Second, the particular causes of action asserted in the plaintiff’s complaint do not control whether coverage will be found. Thus, even where the specific causes of action asserted in a complaint trigger exclusions in a liability policy, coverage may nonetheless be found. The duty to defend may be triggered where, under the facts alleged, reasonably inferable, or otherwise known, the complaint could be fairly amended to state a covered liability. Scottsdale Ins. Co. vs. MV Transp., 36 Cal.4th 643, 654 (2005).

Third, at least in California a liability insurer is obligated to defend all claims asserted against its insured, including claims that are uncovered, where the underlying complaint sets forth at least one claim that is potentially covered. Buss vs. Superior Court, 16 Cal.4th 35 (1977). This means that a carrier may be required to furnish a defense to its insured as to an entire lawsuit even where only one cause of action asserts a claim that is potentially covered. This principle highlights the point that finding coverage for at least one claim may translate into the liability carrier having to defend the entire action.

With these principles in mind, the following cases illustrate several instances in which courts have found coverage for business or commercial cases under CGL policies:

Product Disparagent. The insured under a CGL policy (Charlotte Russe) was the exclusive retailer for a manufacturer of a brand of apparel (Versatile). Versatile sued Russe for marketing Versatile’s products in a manner that denigrated the premium grade and quality of those products. Thus, in its complaint Versatile claimed that Russe had promised to provide the investment and support necessary to promote the sale of Versatile’s products in a premium and high-end manner. Versatile further alleged that Russe had marketed Versatile’s products in a “fire sale” manner and at “close-out” prices. Although the trial court rejected Russe’s claim of coverage under its CGL policy, the Court of Appeal reversed. Travelers Property Casualty Company of America vs. Charlotte Russe Holdings, 207 Cal.App.4th 969 (2012).

Trade dress infringement. Another retailer was sued by its former supplier for trade dress infringement. The former supplier alleged that the retailer had improperly offered for sale “cheap synthetic knock-offs” of the supplier’s wicker furniture products. The supplier alleged damage to its reputation that would be caused when consumers encountered the alleged knock-offs and believed them to be products manufactured by the supplier. In the retailer’s suit against its CGL carrier, the Court found that because the trade dress claim raised the possibility of a disparagement claim, the duty to defend was triggered. Michael Taylor Designs, Inc. vs. Travelers Prop. Cas. Co. of Am., 761 F.Supp.2d 904 (N.D.Cal. 2011). Unfair competition and trademark infringement. A piano manufacturer sued another for holding itself out as the rightful owner of one of plaintiff’s trademarks. The gravamen of the underling complaint was the defendant held itself out to a third-party licensee (Samick) and the world as the rightful owner of a trademark owned by plaintiff. Plaintiff further alleged that defendant was contributorily liable for Samick’s acts of trademark infringement and unfair competition arising out of Samick’s use of plaintiff’s mark. Notwithstanding an express exclusion in defendant’s CGL policy for trademark infringement, the Court held that coverage would be found because the complaint could be amended to state a claim for disparagement. Burgett, Inc. vs. American Zurich Insurance Company, 2011 US Dist LEXIS 135449 (E.D.Cal. 2011)

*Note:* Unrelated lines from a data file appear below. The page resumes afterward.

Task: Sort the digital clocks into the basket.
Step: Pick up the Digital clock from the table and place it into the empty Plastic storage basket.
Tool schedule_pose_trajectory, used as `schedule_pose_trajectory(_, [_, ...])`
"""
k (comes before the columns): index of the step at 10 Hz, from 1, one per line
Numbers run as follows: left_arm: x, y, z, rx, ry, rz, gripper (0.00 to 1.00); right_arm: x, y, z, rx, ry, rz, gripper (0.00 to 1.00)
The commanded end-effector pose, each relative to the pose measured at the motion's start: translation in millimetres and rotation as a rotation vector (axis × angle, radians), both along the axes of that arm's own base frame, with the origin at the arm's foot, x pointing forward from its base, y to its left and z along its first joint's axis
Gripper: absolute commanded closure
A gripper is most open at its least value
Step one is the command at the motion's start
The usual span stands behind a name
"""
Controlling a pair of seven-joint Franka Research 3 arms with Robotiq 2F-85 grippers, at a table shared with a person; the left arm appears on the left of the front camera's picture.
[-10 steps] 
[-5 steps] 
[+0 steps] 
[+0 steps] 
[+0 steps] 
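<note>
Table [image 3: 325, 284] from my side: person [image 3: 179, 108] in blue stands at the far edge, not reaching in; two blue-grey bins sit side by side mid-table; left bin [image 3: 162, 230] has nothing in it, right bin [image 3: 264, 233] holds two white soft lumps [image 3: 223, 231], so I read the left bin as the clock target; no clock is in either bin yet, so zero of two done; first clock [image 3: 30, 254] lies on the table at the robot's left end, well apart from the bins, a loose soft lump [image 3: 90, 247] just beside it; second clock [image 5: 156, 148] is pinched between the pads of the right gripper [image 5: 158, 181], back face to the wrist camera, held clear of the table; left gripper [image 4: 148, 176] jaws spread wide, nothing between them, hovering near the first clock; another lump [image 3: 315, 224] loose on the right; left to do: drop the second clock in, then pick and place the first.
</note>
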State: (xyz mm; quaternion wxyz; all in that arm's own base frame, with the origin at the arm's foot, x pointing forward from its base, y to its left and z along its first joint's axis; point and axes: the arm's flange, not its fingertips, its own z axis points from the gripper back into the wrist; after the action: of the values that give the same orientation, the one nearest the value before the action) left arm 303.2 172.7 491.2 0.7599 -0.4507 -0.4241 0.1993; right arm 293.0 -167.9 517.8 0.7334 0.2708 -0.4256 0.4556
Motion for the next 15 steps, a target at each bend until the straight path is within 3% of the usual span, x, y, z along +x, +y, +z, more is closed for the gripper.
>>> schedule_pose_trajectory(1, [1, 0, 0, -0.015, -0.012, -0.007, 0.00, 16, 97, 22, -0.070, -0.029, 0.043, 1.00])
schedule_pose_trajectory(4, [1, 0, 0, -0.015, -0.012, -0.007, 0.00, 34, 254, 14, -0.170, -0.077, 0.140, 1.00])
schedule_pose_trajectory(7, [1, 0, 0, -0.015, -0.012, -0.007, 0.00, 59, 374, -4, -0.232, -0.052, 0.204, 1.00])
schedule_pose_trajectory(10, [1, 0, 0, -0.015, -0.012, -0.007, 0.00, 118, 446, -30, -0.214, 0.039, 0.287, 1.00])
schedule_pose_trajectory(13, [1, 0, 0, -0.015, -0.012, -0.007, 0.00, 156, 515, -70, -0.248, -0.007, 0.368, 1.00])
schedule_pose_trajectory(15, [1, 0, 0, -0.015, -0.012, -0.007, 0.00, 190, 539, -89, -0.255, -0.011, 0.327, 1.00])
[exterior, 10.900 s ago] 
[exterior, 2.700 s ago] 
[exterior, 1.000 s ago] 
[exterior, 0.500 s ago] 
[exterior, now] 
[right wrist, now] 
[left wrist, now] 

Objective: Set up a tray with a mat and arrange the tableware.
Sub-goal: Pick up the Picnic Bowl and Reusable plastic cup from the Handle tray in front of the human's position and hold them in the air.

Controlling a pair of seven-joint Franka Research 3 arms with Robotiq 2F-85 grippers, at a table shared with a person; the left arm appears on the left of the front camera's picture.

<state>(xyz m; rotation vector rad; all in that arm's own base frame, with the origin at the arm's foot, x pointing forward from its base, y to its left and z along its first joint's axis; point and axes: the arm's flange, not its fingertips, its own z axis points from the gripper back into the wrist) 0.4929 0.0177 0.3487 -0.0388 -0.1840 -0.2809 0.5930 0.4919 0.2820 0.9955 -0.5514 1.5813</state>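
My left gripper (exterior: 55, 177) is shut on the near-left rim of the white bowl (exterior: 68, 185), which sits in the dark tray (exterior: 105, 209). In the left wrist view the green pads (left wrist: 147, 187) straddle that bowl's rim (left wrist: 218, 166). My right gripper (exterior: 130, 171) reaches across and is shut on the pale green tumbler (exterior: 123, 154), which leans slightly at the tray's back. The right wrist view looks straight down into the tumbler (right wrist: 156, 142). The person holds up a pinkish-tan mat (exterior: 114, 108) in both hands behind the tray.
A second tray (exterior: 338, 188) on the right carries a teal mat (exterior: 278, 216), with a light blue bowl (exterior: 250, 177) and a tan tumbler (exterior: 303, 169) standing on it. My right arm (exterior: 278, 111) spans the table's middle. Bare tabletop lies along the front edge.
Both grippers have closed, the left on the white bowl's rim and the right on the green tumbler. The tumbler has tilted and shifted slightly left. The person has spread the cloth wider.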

Misappropriation of Trade Secrets. A company (General Atomics) sued a former employee who started a competing business for misappropriation of trade secrets. The former employee tendered the case to its CGL carrier who declined the tender. While the trial court declined to find coverage, the Court of Appeal reversed. It held that the CGL carrier (St. Paul) could not conclusively eliminate the possibility that the insured’s former employer (General Atomics) suffered harm from the misappropriation and use of its advertising material, an allegation that would trigger coverage under the policy. While General Atomics’ crosscomplaint only alleged that the insured and its new enterprise misused proprietary General Atomics materials, the Court of Appeal noted that it was possible that General Atomics had itself used the same materials to attract the attention of customers or increase its business. Because the use of the same materials by the insured would potentially constitute advertising injury, the Court found the cross-complaint alleged a claim against the insured and its new enterprise might have been covered. The Court of Appeal therefore reversed the trial court’s judgment. Tetra Vue, Inc. v. St. Paul Fire & Marine Ins. Co., 2013 Cal. App. Unpub. LEXIS 5074 (2013).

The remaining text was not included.